DIRECTIONS =>
Which lines below include "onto"? Copy them all.
Start of AVAILABLE RECORDS
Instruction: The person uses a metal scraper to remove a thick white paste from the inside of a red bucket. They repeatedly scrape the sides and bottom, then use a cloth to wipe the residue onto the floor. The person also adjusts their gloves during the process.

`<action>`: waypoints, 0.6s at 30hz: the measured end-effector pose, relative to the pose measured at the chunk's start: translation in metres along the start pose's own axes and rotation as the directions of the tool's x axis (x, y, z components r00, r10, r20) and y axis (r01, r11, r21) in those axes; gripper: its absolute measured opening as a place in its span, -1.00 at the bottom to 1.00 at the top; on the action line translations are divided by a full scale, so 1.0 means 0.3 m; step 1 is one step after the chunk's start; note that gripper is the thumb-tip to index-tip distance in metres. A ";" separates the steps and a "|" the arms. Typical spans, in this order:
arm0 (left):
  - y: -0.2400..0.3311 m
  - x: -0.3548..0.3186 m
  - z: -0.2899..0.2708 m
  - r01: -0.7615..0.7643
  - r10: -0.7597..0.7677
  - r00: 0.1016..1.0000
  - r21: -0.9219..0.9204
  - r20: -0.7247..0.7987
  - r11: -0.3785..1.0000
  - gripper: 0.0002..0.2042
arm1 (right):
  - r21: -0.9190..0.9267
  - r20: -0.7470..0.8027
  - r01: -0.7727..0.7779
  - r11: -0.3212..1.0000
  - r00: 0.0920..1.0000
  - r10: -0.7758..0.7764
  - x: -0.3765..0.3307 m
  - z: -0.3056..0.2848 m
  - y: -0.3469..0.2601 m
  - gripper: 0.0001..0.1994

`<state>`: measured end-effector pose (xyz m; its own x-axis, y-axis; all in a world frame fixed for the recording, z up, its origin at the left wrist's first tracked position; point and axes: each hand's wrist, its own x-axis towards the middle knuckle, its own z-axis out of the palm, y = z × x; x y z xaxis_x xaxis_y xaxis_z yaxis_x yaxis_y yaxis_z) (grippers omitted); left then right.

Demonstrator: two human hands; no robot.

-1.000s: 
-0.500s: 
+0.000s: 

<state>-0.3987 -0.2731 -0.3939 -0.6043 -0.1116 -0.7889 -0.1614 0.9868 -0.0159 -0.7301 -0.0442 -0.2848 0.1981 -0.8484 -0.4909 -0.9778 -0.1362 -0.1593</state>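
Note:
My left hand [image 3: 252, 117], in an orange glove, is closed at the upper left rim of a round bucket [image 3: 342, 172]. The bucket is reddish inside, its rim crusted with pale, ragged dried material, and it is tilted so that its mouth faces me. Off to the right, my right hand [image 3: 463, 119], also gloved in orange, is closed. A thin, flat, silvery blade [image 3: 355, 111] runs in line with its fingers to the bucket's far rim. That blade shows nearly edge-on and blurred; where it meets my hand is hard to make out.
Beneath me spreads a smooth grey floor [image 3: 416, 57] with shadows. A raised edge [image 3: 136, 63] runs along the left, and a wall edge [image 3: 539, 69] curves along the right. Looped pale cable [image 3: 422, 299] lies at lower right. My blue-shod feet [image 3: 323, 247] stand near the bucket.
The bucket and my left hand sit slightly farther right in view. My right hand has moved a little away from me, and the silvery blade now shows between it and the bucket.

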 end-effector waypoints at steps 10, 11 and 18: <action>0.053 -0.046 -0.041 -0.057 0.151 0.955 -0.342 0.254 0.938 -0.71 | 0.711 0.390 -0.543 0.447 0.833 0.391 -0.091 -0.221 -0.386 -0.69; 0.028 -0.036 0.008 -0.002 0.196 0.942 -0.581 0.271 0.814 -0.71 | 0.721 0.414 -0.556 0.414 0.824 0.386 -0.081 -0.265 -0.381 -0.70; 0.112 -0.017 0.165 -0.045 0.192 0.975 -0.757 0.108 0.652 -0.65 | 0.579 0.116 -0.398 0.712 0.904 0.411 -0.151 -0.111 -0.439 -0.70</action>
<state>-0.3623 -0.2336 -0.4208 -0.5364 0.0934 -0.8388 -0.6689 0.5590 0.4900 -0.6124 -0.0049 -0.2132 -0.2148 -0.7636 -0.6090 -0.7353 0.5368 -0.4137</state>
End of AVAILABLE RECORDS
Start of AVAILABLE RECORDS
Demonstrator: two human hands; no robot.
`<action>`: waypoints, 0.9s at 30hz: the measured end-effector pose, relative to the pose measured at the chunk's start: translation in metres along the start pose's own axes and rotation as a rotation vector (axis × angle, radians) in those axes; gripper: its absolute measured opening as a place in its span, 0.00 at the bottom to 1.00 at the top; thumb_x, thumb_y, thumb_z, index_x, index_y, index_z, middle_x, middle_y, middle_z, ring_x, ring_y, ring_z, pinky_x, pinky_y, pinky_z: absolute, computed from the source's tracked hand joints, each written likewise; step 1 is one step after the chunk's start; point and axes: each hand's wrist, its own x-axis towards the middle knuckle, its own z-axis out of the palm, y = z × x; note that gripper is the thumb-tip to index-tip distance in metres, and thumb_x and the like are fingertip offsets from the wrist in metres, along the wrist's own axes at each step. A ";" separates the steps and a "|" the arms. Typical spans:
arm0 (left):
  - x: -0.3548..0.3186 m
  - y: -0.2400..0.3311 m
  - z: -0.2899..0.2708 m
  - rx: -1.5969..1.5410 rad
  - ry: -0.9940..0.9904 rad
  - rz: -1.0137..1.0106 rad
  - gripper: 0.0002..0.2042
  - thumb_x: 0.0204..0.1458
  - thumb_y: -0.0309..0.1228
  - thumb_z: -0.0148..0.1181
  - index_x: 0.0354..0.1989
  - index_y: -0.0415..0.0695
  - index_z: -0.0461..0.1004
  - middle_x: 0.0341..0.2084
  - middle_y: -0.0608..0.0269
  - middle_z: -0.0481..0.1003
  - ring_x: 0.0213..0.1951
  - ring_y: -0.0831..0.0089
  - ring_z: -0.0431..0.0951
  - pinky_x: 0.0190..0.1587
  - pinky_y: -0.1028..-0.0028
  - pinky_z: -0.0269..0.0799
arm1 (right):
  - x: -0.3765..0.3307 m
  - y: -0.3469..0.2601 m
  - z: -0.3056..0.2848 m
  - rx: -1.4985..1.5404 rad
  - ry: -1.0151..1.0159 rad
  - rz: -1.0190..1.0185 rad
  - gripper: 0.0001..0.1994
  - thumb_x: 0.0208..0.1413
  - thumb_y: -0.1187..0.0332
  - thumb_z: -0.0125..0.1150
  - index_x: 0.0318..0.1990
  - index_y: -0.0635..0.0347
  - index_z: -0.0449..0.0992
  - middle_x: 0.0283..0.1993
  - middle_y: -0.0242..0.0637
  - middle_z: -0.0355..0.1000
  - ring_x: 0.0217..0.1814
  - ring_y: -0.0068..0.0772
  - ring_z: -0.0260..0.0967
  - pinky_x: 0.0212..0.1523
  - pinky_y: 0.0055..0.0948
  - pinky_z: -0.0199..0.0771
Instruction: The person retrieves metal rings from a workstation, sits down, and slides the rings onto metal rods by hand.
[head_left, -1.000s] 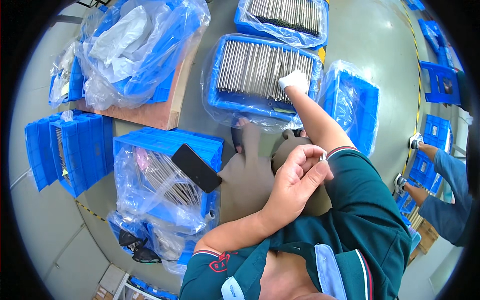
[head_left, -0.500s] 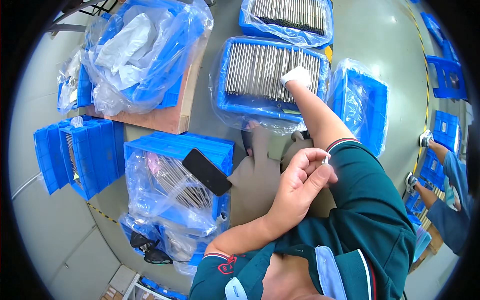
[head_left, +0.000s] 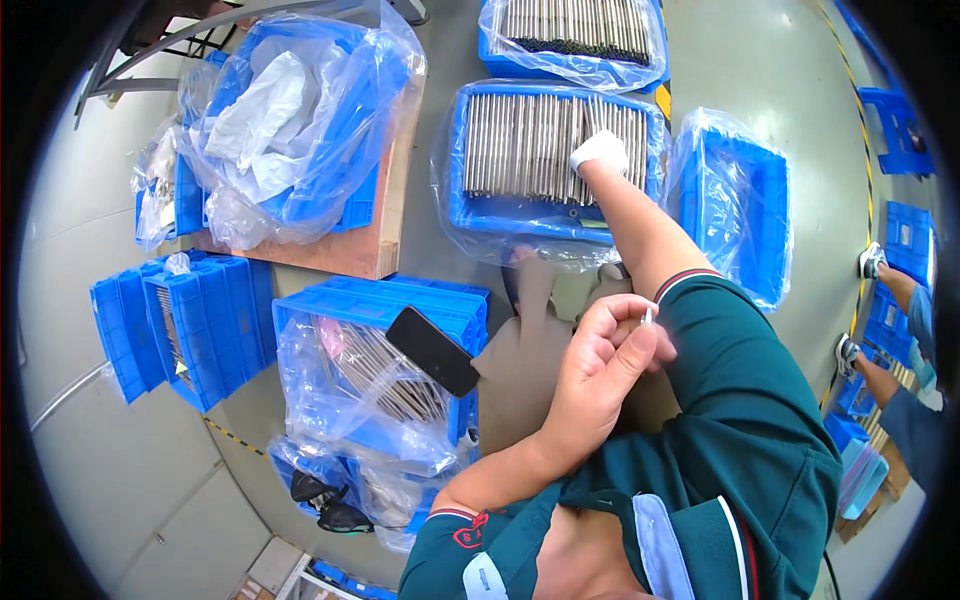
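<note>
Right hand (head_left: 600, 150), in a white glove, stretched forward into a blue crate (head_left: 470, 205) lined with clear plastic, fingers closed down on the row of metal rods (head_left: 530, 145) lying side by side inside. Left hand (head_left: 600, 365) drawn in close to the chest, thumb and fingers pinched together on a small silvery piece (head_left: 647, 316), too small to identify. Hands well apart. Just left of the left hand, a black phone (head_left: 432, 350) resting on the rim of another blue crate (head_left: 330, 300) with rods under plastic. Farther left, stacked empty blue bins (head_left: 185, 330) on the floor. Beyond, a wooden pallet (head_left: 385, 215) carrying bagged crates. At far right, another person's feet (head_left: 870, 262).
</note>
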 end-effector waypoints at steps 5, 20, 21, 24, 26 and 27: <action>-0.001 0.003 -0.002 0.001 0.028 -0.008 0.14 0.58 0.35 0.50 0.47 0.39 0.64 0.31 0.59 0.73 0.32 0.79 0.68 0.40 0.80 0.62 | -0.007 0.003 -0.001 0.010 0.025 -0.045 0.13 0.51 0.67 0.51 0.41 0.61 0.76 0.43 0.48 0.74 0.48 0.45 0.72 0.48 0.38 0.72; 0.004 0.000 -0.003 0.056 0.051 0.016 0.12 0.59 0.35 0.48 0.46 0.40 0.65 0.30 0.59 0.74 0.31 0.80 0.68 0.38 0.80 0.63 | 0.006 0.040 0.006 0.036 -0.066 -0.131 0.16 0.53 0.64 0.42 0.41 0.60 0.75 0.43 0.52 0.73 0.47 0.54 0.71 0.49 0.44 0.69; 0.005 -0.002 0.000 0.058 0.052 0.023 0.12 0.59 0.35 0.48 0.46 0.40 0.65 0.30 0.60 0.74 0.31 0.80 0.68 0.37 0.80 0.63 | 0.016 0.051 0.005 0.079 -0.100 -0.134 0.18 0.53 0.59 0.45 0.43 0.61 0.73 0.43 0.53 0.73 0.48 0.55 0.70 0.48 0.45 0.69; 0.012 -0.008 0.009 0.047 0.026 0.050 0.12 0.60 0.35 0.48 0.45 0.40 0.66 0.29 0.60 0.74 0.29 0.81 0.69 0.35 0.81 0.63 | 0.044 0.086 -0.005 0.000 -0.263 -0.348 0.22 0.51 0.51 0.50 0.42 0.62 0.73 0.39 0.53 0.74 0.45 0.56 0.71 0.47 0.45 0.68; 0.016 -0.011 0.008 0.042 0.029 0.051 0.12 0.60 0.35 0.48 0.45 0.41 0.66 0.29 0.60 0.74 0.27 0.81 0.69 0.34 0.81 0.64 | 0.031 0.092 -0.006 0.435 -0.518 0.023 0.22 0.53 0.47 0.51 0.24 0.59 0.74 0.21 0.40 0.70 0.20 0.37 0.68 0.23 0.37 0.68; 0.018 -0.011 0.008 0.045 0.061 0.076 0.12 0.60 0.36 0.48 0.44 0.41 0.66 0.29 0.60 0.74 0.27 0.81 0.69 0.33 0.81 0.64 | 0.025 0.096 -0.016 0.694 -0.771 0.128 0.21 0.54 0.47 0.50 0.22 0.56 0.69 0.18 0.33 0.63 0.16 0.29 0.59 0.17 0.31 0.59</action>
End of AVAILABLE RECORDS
TASK RESPONSE =>
Instruction: The person uses a metal scraper to remove a thick white paste from the inside of a red bucket. They repeatedly scrape the sides and bottom, then use a cloth to wipe the residue onto the floor. The person also adjusts their gloves during the process.
Instruction: The person retrieves metal rings from a workstation, sits down, and slides the rings onto metal rods by hand.

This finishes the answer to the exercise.